- _INSTRUCTIONS TO FOLLOW_
Please repeat the lines below, exactly and only, from the one that holds "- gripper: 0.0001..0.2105" through the one that holds "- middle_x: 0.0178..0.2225".

=====

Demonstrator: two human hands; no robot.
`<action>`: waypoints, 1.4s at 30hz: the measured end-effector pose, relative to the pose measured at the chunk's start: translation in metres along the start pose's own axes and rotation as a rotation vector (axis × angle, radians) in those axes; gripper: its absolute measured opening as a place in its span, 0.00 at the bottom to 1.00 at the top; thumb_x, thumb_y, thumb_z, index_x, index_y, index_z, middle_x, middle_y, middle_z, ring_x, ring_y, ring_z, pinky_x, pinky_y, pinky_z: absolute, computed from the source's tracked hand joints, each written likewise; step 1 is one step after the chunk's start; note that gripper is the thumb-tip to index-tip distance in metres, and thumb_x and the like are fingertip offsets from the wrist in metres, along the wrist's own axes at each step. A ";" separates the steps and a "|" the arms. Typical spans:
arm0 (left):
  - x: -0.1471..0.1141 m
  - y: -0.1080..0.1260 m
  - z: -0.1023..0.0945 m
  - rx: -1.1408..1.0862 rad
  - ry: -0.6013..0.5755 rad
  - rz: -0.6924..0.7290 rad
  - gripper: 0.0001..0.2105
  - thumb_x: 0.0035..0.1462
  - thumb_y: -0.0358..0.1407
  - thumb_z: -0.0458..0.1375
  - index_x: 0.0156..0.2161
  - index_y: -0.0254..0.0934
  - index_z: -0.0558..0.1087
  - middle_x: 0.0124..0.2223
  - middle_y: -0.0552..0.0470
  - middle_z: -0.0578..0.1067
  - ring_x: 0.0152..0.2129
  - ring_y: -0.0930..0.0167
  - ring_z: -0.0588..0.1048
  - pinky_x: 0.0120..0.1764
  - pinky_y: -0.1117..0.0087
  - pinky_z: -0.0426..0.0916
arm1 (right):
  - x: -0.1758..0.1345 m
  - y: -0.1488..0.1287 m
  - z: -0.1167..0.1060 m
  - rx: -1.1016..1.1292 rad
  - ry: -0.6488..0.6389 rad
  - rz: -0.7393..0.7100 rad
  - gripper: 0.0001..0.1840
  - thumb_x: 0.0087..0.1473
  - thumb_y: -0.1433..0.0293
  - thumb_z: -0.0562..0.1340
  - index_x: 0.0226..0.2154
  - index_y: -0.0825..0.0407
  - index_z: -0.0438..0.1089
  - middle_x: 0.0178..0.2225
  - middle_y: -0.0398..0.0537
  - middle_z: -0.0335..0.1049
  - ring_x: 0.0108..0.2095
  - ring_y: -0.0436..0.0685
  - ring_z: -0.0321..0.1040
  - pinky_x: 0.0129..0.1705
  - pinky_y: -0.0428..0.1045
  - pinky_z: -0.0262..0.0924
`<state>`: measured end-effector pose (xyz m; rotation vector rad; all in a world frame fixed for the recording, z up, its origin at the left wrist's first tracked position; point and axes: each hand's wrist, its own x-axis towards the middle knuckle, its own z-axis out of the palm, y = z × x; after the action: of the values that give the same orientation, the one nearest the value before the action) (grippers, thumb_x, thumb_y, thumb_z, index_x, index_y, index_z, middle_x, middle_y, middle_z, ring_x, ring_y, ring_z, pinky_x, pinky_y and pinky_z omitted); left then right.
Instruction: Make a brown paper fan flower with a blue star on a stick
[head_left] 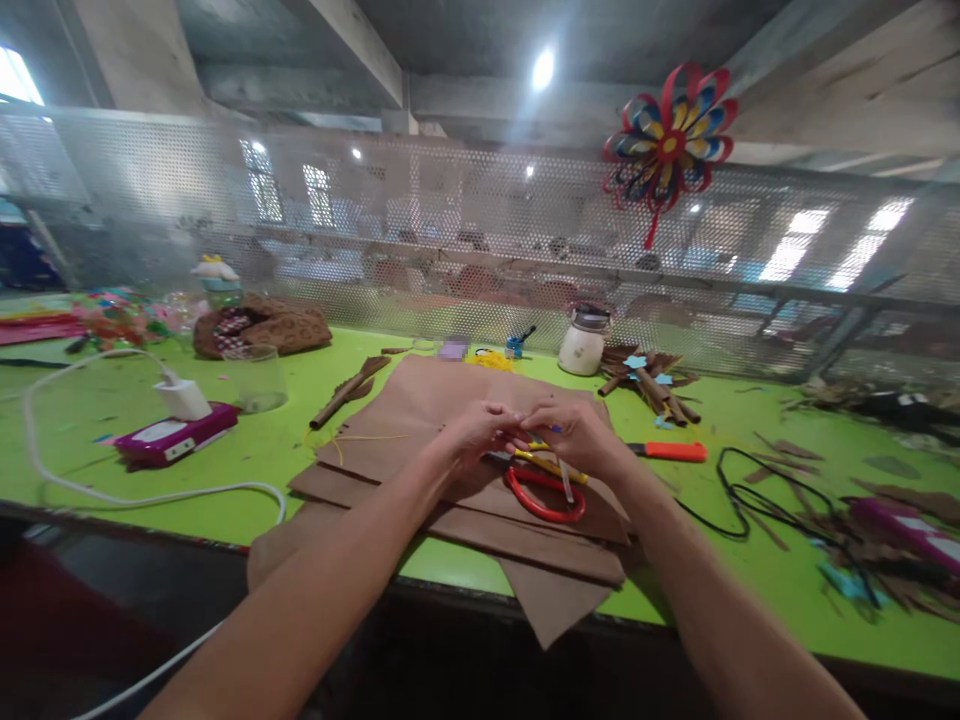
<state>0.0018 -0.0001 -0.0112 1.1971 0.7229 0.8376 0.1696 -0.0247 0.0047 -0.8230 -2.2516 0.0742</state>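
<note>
My left hand (487, 432) and my right hand (566, 430) meet fingertip to fingertip above a stack of brown paper sheets (450, 390). The fingers of both are pinched together. Whatever lies between them is too small or hidden to name. Just below the right hand, red-handled scissors (546, 508) rest on the paper, with a yellow-handled tool (551, 462) partly covered by my fingers beside them. A thin yellow string (367, 437) lies across the paper left of my left hand. To the right of my right hand is an orange-handled cutter (671, 452).
A purple power strip (176, 437) with a white charger and a clear plastic cup (259, 378) stand at left. Rolled brown paper pieces (652, 385) lie near a white jar (583, 342). A black cord (739, 490) and scraps spread at right. A perforated metal screen (450, 230) stands behind.
</note>
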 end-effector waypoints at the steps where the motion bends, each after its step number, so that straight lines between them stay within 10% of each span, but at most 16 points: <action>1: 0.000 0.000 0.000 0.000 0.004 0.000 0.06 0.49 0.31 0.57 0.25 0.31 0.66 0.22 0.47 0.74 0.19 0.74 0.74 0.23 0.77 0.66 | 0.000 0.000 0.000 0.007 0.004 0.007 0.09 0.49 0.76 0.58 0.30 0.52 0.75 0.28 0.48 0.73 0.28 0.51 0.68 0.31 0.44 0.59; 16: -0.001 0.007 0.006 0.097 0.114 0.306 0.11 0.45 0.39 0.60 0.28 0.30 0.69 0.24 0.49 0.74 0.21 0.74 0.72 0.22 0.77 0.62 | 0.001 0.010 0.002 0.790 0.231 0.608 0.13 0.43 0.63 0.63 0.29 0.57 0.72 0.24 0.47 0.70 0.22 0.49 0.64 0.27 0.47 0.60; 32: 0.004 -0.004 -0.002 0.085 -0.035 0.140 0.14 0.49 0.44 0.57 0.29 0.31 0.69 0.26 0.47 0.73 0.21 0.75 0.72 0.23 0.76 0.63 | 0.001 0.016 0.009 0.293 0.115 0.389 0.12 0.45 0.63 0.60 0.24 0.57 0.72 0.18 0.44 0.65 0.19 0.47 0.57 0.21 0.44 0.51; 42: 0.002 0.003 0.002 0.135 -0.024 0.109 0.13 0.45 0.41 0.61 0.26 0.30 0.69 0.24 0.49 0.73 0.18 0.77 0.70 0.20 0.78 0.59 | -0.005 0.017 -0.009 0.673 -0.038 0.497 0.16 0.43 0.62 0.62 0.33 0.57 0.72 0.24 0.44 0.67 0.22 0.47 0.59 0.26 0.45 0.56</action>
<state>0.0040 0.0008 -0.0074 1.3754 0.7089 0.8739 0.1874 -0.0154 0.0032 -0.9656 -1.8086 1.0206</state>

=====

- _ANSWER TO THIS PROBLEM_
  - gripper: 0.0001..0.2105
  - thumb_x: 0.0035..0.1462
  - thumb_y: -0.0358..0.1407
  - thumb_z: -0.0458..0.1375
  - index_x: 0.0156..0.2161
  - index_y: -0.0254..0.0934
  - index_z: -0.0558..0.1087
  - middle_x: 0.0124..0.2223
  - middle_y: -0.0552..0.0470
  - middle_z: -0.0578..0.1067
  - ring_x: 0.0152..0.2129
  - ring_y: -0.0930..0.0167
  - ring_z: -0.0588..0.1048
  - pinky_x: 0.0120..0.1764
  - pinky_y: -0.1117..0.0087
  - pinky_z: -0.0426..0.0916
arm1 (right):
  - x: -0.1758..0.1345 m
  - y: -0.1488..0.1287 m
  - z: -0.1167..0.1060 m
  - rx: -1.1016..1.1292 rad
  - ry: -0.6488..0.6389 rad
  - rz: -0.7393..0.7100 rad
  - gripper: 0.0001..0.1840
  - thumb_x: 0.0087..0.1473
  - thumb_y: -0.1433..0.0293
  - thumb_z: -0.0562..0.1340
  - index_x: 0.0226..0.2154
  - index_y: -0.0825..0.0407
  - index_z: -0.0438..0.1089
  - middle_x: 0.0178..0.2225

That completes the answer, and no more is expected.